ActAlign: Zero-Shot Fine-Grained Video Classification via Language-Guided Sequence Alignment

Temple University, Philadelphia, PA, U.S.A1
CompVis @ LMU Munich, MCML, Germany2

Image-Text Emdbedding Space

Teaser figure for ActAlign

ActAlign significantly improves zero-shot finegrained action recognition by modeling them as structured language sequences. By aligning sub-action descriptions with video frames (green vs. red paths), we achieve more accurate predictions without requiring any video-text training data.

Abstract

We address the task of zero-shot fine-grained video classification, where no video examples or temporal annotations are available for unseen action classes. While contrastive vision-language models such as SigLIP demonstrate strong open-set recognition via mean-pooled image-text similarity, they fail to capture the temporal structure critical for distinguishing fine-grained activities.
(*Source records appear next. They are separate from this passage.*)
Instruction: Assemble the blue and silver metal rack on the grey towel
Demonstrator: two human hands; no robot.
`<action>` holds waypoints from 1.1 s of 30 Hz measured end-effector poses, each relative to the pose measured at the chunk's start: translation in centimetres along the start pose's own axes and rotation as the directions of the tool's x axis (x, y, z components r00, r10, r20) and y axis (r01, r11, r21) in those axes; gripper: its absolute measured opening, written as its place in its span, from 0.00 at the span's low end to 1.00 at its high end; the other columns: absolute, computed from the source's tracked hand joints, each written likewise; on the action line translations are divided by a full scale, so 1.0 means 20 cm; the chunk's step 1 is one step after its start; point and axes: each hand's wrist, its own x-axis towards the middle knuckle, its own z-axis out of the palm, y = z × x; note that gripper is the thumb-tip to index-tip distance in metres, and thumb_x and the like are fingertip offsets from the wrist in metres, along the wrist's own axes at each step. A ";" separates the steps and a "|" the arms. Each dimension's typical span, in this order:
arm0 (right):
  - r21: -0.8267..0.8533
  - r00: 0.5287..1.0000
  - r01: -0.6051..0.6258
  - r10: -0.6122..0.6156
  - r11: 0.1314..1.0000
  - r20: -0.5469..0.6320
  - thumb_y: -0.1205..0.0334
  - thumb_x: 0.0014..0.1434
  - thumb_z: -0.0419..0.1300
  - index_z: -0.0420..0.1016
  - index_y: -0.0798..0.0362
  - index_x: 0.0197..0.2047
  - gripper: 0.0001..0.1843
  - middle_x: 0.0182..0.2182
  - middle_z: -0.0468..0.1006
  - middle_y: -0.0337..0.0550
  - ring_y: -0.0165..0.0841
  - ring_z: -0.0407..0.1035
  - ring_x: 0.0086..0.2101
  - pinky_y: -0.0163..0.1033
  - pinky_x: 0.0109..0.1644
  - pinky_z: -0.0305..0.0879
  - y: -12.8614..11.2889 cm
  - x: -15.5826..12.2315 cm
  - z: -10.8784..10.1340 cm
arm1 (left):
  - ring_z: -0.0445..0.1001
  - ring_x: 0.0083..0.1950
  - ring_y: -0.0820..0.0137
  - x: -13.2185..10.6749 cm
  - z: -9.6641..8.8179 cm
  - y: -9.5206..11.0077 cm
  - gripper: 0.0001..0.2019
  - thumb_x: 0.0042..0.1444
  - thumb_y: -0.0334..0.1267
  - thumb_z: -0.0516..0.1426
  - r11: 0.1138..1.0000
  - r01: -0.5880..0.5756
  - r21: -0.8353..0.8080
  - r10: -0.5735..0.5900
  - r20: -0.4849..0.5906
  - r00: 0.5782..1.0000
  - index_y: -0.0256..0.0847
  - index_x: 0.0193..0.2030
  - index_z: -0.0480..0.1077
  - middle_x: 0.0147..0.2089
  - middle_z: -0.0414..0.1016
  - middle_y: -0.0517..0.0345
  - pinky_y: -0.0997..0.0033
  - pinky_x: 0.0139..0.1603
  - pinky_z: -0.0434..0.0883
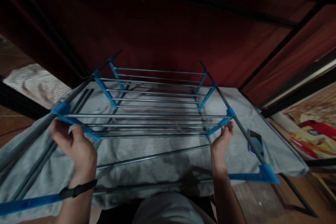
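While three rows of metal rods on the rack (147,116) already span their blue brackets, the nearest pair, left bracket (28,203) and right bracket (252,177), shows no matching full row, so that end looks unfinished. The rack rests on gray cloth (147,173). The left hand (77,145) and right hand (221,142) touch opposite ends of the closest complete row; whether they grip cannot be told.

A rack pole (243,130) is covering part of a phone (257,141) near the right edge of the grey cloth (277,152). Towards its near left corner, a blue bracket (31,201) is running out of view. The left hand (80,148) is hiding some fingers; a packet's (315,138) lettering is blurring.
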 end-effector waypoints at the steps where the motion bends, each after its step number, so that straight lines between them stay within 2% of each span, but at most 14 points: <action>1: -0.005 0.998 -0.063 0.063 0.998 -0.032 0.49 0.64 0.45 0.55 0.50 0.68 0.32 0.67 0.58 0.49 0.40 0.52 0.66 0.56 0.71 0.46 0.05 -0.02 -0.02 | 0.66 0.65 0.61 -0.06 -0.03 0.03 0.29 0.58 0.34 0.59 0.997 -0.010 0.081 0.009 0.018 1.000 0.40 0.67 0.61 0.65 0.67 0.52 0.58 0.66 0.65; 3: -0.038 0.984 -0.173 0.171 0.984 -0.053 0.49 0.61 0.49 0.58 0.49 0.67 0.32 0.66 0.59 0.48 0.40 0.54 0.65 0.56 0.70 0.47 0.16 -0.07 -0.06 | 0.64 0.66 0.57 -0.20 -0.09 0.08 0.34 0.54 0.35 0.62 0.963 -0.051 0.265 0.031 0.079 0.996 0.46 0.68 0.61 0.67 0.64 0.52 0.55 0.64 0.67; 4: -0.060 0.978 -0.206 0.204 0.977 -0.027 0.50 0.60 0.50 0.58 0.48 0.66 0.32 0.66 0.60 0.48 0.41 0.55 0.65 0.57 0.70 0.49 0.21 -0.09 -0.08 | 0.64 0.66 0.56 -0.27 -0.11 0.09 0.32 0.54 0.36 0.62 0.945 -0.081 0.317 0.041 0.129 0.991 0.48 0.67 0.62 0.66 0.65 0.52 0.54 0.63 0.68; 6: -0.097 0.969 -0.234 0.240 0.967 0.050 0.50 0.57 0.51 0.58 0.47 0.66 0.34 0.64 0.63 0.48 0.41 0.58 0.63 0.57 0.67 0.53 0.30 -0.14 -0.11 | 0.66 0.64 0.55 -0.40 -0.15 0.10 0.24 0.58 0.39 0.60 0.934 -0.142 0.327 0.051 0.272 0.961 0.47 0.62 0.69 0.61 0.69 0.52 0.52 0.63 0.68; 7: -0.115 0.963 -0.239 0.250 0.964 0.096 0.51 0.56 0.51 0.59 0.48 0.66 0.34 0.63 0.65 0.49 0.41 0.59 0.62 0.57 0.67 0.54 0.34 -0.16 -0.11 | 0.69 0.61 0.55 -0.47 -0.16 0.10 0.18 0.60 0.40 0.58 0.939 -0.166 0.301 0.048 0.361 0.931 0.46 0.57 0.73 0.58 0.72 0.51 0.51 0.62 0.68; 9: -0.139 0.953 -0.221 0.244 0.965 0.180 0.53 0.53 0.52 0.61 0.49 0.64 0.35 0.61 0.67 0.49 0.41 0.61 0.61 0.57 0.67 0.54 0.38 -0.19 -0.12 | 0.73 0.56 0.58 -0.58 -0.16 0.09 0.12 0.63 0.40 0.55 0.950 -0.217 0.226 0.056 0.560 0.826 0.45 0.50 0.76 0.53 0.75 0.52 0.53 0.61 0.70; 11: -0.144 0.952 -0.187 0.215 0.972 0.216 0.55 0.50 0.54 0.64 0.50 0.62 0.34 0.61 0.69 0.49 0.41 0.61 0.61 0.56 0.68 0.51 0.40 -0.21 -0.11 | 0.75 0.53 0.62 -0.67 -0.13 0.09 0.11 0.65 0.38 0.53 0.953 -0.277 0.127 0.104 0.719 0.687 0.46 0.48 0.76 0.51 0.76 0.53 0.58 0.57 0.72; 13: -0.156 0.953 -0.161 0.195 0.974 0.230 0.57 0.50 0.55 0.65 0.50 0.62 0.34 0.61 0.69 0.49 0.41 0.60 0.61 0.56 0.69 0.50 0.39 -0.20 -0.10 | 0.75 0.52 0.64 -0.75 -0.09 0.13 0.12 0.65 0.35 0.52 0.938 -0.346 0.025 0.180 0.816 0.549 0.47 0.48 0.75 0.52 0.76 0.54 0.62 0.54 0.73; 15: -0.174 0.954 -0.150 0.189 0.973 0.234 0.56 0.51 0.56 0.64 0.50 0.63 0.34 0.60 0.69 0.50 0.41 0.61 0.61 0.55 0.68 0.51 0.38 -0.19 -0.11 | 0.75 0.54 0.64 -0.80 -0.03 0.20 0.14 0.65 0.32 0.51 0.908 -0.414 -0.062 0.261 0.857 0.444 0.47 0.50 0.75 0.54 0.76 0.54 0.63 0.54 0.73; 20: -0.174 0.956 -0.153 0.190 0.973 0.224 0.55 0.54 0.56 0.59 0.53 0.67 0.37 0.63 0.66 0.53 0.41 0.62 0.61 0.54 0.67 0.55 0.36 -0.17 -0.12 | 0.72 0.58 0.64 -0.91 0.17 0.40 0.19 0.63 0.26 0.50 0.814 -0.525 -0.249 0.445 0.848 0.287 0.46 0.56 0.73 0.58 0.75 0.52 0.61 0.59 0.71; 24: -0.165 0.954 -0.132 0.171 0.977 0.245 0.53 0.57 0.54 0.55 0.53 0.69 0.38 0.65 0.62 0.54 0.41 0.59 0.63 0.53 0.67 0.55 0.33 -0.17 -0.13 | 0.72 0.59 0.65 -1.01 0.33 0.51 0.21 0.62 0.25 0.50 0.783 -0.546 -0.298 0.471 0.857 0.208 0.44 0.57 0.73 0.58 0.75 0.51 0.61 0.60 0.71; 27: -0.161 0.962 -0.085 0.123 0.983 0.242 0.53 0.60 0.52 0.53 0.50 0.70 0.36 0.66 0.60 0.50 0.39 0.57 0.64 0.53 0.69 0.51 0.27 -0.16 -0.13 | 0.70 0.62 0.63 -1.05 0.42 0.59 0.22 0.61 0.24 0.50 0.714 -0.601 -0.360 0.547 0.822 0.158 0.43 0.58 0.72 0.59 0.75 0.50 0.57 0.65 0.67; 30: -0.156 0.971 -0.020 0.056 0.988 0.232 0.54 0.61 0.52 0.52 0.49 0.70 0.36 0.67 0.59 0.50 0.39 0.56 0.64 0.53 0.70 0.50 0.17 -0.14 -0.11 | 0.68 0.64 0.62 -1.05 0.52 0.67 0.22 0.61 0.25 0.51 0.663 -0.668 -0.339 0.584 0.792 0.178 0.42 0.60 0.71 0.61 0.73 0.49 0.55 0.68 0.63; 33: -0.148 0.975 0.020 0.013 0.989 0.220 0.53 0.61 0.52 0.52 0.50 0.71 0.36 0.69 0.57 0.52 0.39 0.56 0.65 0.52 0.69 0.51 0.08 -0.10 -0.08 | 0.69 0.62 0.58 -1.02 0.64 0.72 0.23 0.61 0.26 0.52 0.648 -0.731 -0.215 0.504 0.840 0.199 0.40 0.63 0.68 0.62 0.72 0.46 0.52 0.66 0.64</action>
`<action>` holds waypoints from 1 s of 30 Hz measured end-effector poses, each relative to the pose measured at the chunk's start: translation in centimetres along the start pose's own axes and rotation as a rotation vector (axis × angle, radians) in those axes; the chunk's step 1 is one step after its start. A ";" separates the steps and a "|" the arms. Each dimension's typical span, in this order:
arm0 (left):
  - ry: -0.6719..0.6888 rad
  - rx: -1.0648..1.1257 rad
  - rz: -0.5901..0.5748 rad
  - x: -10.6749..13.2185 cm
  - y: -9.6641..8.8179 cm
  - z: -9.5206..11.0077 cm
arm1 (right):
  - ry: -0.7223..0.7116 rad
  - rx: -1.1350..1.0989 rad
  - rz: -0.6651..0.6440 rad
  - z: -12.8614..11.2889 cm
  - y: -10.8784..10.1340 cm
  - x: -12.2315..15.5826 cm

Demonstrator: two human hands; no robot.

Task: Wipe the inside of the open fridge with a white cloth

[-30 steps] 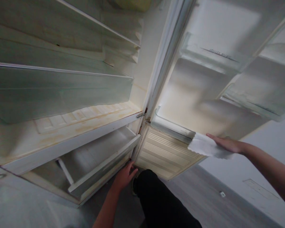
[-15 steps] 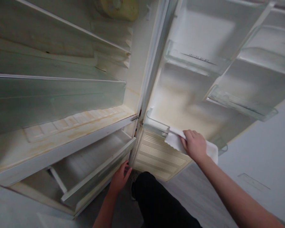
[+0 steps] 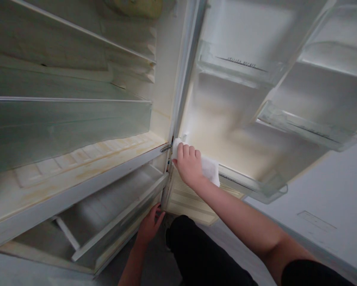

We introduce ActAlign, a zero-shot framework that formulates video classification as sequence alignment. For each class, a large language model generates an ordered sub-action sequence, which is aligned with video frames using Dynamic Time Warping (DTW) in a shared embedding space. Without any video-text supervision or fine-tuning, ActAlign achieves 30.5% accuracy on the extremely challenging ActionAtlas benchmark, where human accuracy is only 61.6%. ActAlign outperforms billion-parameter video-language models while using approximately 8x less parameters. These results demonstrate that structured language priors, combined with classical alignment techniques, offer a scalable and general approach to unlocking the open-set recognition potential of vision-language models for fine-grained video understanding.

Methodology

Method overview

Our ActAlign Method Overview.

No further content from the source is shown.